══ Recorded information ══
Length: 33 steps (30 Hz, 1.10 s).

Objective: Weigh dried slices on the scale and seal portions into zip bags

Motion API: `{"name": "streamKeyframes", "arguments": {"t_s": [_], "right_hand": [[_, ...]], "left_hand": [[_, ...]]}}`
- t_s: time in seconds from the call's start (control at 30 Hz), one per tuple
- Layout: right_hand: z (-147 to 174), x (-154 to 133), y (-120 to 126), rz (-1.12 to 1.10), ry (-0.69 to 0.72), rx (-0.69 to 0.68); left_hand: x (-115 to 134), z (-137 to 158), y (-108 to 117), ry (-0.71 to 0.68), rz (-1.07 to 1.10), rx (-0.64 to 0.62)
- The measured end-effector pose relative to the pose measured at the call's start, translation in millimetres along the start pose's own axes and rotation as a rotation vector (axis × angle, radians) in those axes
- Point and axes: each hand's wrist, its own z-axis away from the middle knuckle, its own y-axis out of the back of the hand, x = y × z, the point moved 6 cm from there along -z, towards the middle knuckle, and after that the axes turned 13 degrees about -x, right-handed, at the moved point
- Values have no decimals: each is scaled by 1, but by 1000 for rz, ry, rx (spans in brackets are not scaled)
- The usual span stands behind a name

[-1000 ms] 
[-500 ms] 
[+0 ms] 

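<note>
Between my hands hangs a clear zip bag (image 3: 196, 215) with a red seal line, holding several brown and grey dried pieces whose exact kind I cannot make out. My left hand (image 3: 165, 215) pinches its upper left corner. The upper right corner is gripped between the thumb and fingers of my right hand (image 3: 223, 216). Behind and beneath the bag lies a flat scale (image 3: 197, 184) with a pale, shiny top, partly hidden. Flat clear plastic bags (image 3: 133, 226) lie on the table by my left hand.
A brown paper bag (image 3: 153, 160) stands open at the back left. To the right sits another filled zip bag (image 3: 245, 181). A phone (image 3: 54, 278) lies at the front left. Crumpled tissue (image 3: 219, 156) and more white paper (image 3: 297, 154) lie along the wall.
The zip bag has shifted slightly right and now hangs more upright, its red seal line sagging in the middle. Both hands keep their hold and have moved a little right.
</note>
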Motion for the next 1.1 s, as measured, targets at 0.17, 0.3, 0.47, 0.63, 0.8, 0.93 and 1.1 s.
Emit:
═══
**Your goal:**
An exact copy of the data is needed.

**Your solution:**
Length: 33 steps (30 Hz, 1.10 s).

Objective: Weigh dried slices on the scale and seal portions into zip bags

Motion API: `{"name": "streamKeyframes", "arguments": {"t_s": [_], "right_hand": [[_, ...]], "left_hand": [[_, ...]]}}`
- t_s: time in seconds from the call's start (control at 30 Hz), one per tuple
- Layout: right_hand: z (-147 to 174), x (-154 to 133), y (-120 to 126), rz (-1.12 to 1.10), ry (-0.69 to 0.72), rx (-0.69 to 0.68); left_hand: x (-115 to 134), z (-137 to 158), y (-108 to 117), ry (-0.71 to 0.68), rz (-1.07 to 1.10), rx (-0.64 to 0.62)
- The measured end-effector pose relative to the pose measured at the call's start, translation in millimetres along the start pose's own axes and rotation as a rotation vector (axis × angle, radians) in those axes
- Point and axes: each hand's wrist, its own z-axis away from the middle knuckle, its own y-axis out of the back of the hand, x = y × z, the point moved 6 cm from there along -z, towards the middle knuckle, and after that the axes turned 13 degrees about -x, right-handed, at the moved point
- Values have no decimals: each is scaled by 1, but by 1000 for rz, ry, rx (spans in brackets are not scaled)
- The usual span stands behind a name

[-1000 ms] 
[-500 ms] 
[+0 ms] 

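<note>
Between my hands hangs a clear zip bag (image 3: 196, 215) with a red seal line, holding several brown and grey dried pieces whose exact kind I cannot make out. My left hand (image 3: 165, 215) pinches its upper left corner. The upper right corner is gripped between the thumb and fingers of my right hand (image 3: 223, 216). Behind and beneath the bag lies a flat scale (image 3: 197, 184) with a pale, shiny top, partly hidden. Flat clear plastic bags (image 3: 133, 226) lie on the table by my left hand.
A brown paper bag (image 3: 153, 160) stands open at the back left. To the right sits another filled zip bag (image 3: 245, 181). A phone (image 3: 54, 278) lies at the front left. Crumpled tissue (image 3: 219, 156) and more white paper (image 3: 297, 154) lie along the wall.
The zip bag has shifted slightly right and now hangs more upright, its red seal line sagging in the middle. Both hands keep their hold and have moved a little right.
</note>
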Motion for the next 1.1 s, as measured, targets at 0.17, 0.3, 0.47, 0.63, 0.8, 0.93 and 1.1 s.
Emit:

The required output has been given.